Havana
February 10, 2010 5:57 PM Subscribe
We're going to Havana! Help us enjoy the city on the cheap and close to the ground.
We will be there from Tuesday to Saturday of next week. The primary purpose of this trip is to escape the Olympic Games and go somewhere warm, but with cool local culture. Hence: Havana. We're staying in a casa particular a few blocks west of the Capitolio.
What we like:
Music and art - especially local music, pretty architecture and beautiful places, unique experiences, public spaces where residents hang out, good food/ cheap food, fun and adventure, and so on.
What we don't like:
Expensive places, tourist shows, tourist attractions.
I realize the boundary can be a little muddy. I think the difference is authenticity. Sometimes an attraction draws people because it's amazing, and sometimes it's just designed to draw people and take their money. You can usually tell the difference. Along those lines we would totally go see jazz or dance or opera if it's a legit quality performance, even if that's a popular thing for tourists to do.
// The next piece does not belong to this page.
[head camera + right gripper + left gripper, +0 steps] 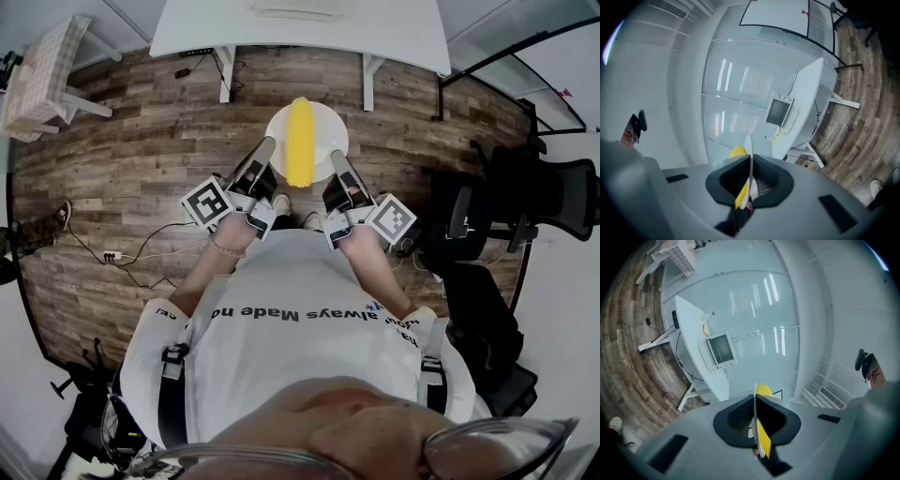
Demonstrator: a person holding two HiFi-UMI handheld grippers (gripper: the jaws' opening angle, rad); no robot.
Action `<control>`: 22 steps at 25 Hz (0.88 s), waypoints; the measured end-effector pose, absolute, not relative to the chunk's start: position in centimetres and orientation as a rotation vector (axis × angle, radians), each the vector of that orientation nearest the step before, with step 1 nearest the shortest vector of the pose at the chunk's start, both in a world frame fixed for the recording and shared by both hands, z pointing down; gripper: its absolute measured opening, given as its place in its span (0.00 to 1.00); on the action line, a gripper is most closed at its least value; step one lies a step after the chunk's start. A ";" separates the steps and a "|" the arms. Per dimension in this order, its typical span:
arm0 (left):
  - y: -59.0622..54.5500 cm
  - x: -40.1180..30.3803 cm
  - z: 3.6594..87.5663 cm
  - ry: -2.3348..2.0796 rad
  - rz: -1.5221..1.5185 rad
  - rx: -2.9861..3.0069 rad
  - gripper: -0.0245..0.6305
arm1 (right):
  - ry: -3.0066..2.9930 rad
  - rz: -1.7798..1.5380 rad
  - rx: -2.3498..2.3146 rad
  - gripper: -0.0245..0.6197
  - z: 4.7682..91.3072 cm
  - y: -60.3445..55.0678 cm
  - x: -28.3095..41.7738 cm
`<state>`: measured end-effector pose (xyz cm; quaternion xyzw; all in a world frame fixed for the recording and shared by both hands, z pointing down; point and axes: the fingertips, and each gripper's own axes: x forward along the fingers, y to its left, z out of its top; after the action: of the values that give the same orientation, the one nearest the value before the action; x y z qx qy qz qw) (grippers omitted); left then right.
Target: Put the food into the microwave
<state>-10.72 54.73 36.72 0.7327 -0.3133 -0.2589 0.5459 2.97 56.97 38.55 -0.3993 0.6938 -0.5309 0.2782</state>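
Observation:
A white plate (323, 131) carries a long yellow piece of food (299, 141) and is held in the air over the wooden floor. My left gripper (266, 150) is shut on the plate's left rim, my right gripper (338, 159) on its right rim. In the left gripper view the plate (755, 427) shows edge-on between the jaws, with the yellow food (763, 391) behind it. The right gripper view shows the same: plate (749, 159), food (738, 151). The microwave (719, 350) (779, 112) stands on a white table ahead, its door shut.
The white table (300, 28) lies ahead on its metal legs. Black office chairs (487, 216) stand at the right. A checked stool (42, 75) is at the far left. Cables and a power strip (112, 255) lie on the floor at left.

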 end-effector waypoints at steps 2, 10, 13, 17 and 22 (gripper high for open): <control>54.7 -10.9 36.7 -0.745 -0.613 1.743 0.07 | 1.850 -1.424 -1.073 0.07 38.5 56.8 2.8; 53.5 -13.6 36.8 -0.744 -0.601 1.764 0.06 | 1.839 -1.412 -1.086 0.07 38.4 55.7 0.1; 53.4 -13.3 36.9 -0.744 -0.603 1.759 0.07 | 1.842 -1.411 -1.090 0.07 38.7 55.6 0.4; 52.0 -14.2 37.0 -0.743 -0.603 1.752 0.07 | 1.844 -1.415 -1.088 0.07 38.7 54.3 -0.6; 50.1 -14.8 37.5 -0.751 -0.598 1.747 0.07 | 1.849 -1.421 -1.100 0.07 39.1 52.3 -1.0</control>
<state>-14.81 50.13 37.47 0.7360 -0.3164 -0.2520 0.5428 -1.01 52.35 39.12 -0.4097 0.6890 -0.5295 0.2777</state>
Does that make sense? The problem I'm having is that whatever guides and websites I find rattle off a ton of stuff, but I can't tell from what I read if I will actually enjoy the stuff, or if it's just one of those famous places a lot of tourists go to that might be a letdown in reality.
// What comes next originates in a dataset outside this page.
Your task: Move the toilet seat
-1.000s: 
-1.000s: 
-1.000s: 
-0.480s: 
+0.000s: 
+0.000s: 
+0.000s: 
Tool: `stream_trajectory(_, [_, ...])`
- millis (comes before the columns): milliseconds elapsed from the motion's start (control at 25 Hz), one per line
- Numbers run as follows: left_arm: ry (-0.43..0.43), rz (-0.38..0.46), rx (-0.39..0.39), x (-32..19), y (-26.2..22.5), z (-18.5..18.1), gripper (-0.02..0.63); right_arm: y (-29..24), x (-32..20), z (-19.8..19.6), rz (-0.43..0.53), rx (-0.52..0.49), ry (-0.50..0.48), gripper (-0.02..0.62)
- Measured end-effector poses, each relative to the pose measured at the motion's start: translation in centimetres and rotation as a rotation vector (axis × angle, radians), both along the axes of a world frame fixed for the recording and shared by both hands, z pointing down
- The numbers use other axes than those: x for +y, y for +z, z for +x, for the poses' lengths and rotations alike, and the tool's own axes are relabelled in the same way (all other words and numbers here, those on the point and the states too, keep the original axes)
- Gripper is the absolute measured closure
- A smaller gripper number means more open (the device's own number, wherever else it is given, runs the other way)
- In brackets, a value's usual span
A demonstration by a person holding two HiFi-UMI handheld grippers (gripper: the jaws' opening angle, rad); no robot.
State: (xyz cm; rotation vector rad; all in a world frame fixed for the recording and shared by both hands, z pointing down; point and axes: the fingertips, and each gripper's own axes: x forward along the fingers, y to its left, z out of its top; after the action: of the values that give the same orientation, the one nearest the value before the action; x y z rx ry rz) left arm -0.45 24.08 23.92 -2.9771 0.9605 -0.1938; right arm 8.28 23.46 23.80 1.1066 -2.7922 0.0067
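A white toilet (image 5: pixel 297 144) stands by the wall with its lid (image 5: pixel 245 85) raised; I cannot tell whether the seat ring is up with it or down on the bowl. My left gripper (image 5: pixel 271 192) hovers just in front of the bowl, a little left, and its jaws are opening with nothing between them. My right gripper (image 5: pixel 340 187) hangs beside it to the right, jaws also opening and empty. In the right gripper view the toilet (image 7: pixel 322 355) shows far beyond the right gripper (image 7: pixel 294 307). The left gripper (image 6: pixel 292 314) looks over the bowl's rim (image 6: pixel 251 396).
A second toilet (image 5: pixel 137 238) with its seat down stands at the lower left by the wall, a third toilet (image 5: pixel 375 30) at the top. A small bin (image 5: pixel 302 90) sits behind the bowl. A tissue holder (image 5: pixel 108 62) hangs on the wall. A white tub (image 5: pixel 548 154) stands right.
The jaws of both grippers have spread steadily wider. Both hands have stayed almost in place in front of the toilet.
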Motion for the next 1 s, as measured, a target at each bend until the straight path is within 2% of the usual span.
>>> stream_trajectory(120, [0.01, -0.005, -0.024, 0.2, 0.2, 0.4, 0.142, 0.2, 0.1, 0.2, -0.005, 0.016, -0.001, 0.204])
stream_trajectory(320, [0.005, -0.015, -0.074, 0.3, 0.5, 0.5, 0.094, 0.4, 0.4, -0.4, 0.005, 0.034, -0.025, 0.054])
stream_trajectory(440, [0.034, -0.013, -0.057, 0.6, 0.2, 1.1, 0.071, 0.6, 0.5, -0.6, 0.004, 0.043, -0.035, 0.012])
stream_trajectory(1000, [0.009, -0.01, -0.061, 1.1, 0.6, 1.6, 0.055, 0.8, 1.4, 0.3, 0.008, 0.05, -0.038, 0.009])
I hear Havana is renowned for music in particular. What are some things we could check out?
Also--one of my friends told me to get tourist pesos at the airport, but then get "local" pesos at a local bank, and try to buy food etc with them, because it's way cheaper. I was under the impression this was frowned upon or even illegal. Can anyone speak to this?
posted by PercussivePaul to travel & transportation around Havana, Cuba (6 answers total) 1 user marked this as a favorite
I enjoyed being in Cuba, and definitely want to go back. But I'm afraid I don't have any specific recommendations - since my trips were organized around the bicycle competition, and the taxi/van trip into Havana was a little expensive, I just went wherever the other non-cyclists wanted to go, which was usually just the beach or the marketplace by the Cathedral. Everyone said the Museum of the Revolution was interesting, though I didn't get to see it myself. The Hotel Nacional was very pretty to look at, though definitely way overpriced to have dinner at.
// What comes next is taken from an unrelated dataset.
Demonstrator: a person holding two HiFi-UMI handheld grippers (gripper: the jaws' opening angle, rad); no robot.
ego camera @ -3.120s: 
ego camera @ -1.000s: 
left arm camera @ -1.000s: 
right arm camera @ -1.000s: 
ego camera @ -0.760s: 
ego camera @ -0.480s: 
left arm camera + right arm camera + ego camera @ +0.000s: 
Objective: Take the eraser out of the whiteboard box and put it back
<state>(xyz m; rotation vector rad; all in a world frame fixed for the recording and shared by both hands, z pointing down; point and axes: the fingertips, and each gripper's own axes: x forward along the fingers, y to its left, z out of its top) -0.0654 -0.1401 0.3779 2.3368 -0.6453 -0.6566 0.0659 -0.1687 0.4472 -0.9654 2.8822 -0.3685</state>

Thing is, I would be careful about trying to get too far away from the tourist events. I mean, there's going to be a guy in the street telling you he can take you to the real Buena Vista Social Club - and if you follow him, you're going to end up in a club with some musicians, but you're also going to get the guy and his girlfriend asking you for money to help them buy milk. There's a whole industry of tourist-scamming, though most of it is fairly benign stuff like the milk-begging, or the guy selling cigars for a dollar. And then there's the rampant prostitution. I mean, I never felt like I was in any danger of getting mugged, or had any sense of hostility against me for being an American tourist, people were extremely kind and friendly. But there are politics at play when it comes to dealings between Cubans & foreigners, and I don't know if you can pierce that veil in one trip.
Honestly though, I felt like Cuba in general had an authenticity about it. You're not completely walled off from reality the way you are in some resort island hotels -- I mean, the beach was gorgeous, but, there's a pack of hungry mangy little beach dogs sitting nearby hoping for leftovers. There's beauty and poverty all around, not just beautiful tourist paradises hermetically sealed off from the rest of the country. So, I wouldn't worry too much about getting ripped off by the sanctioned tourist events - yeah, they're almost certainly going to be overcharging you, but, it doesn't necessarily follow that they're not going to be entertaining.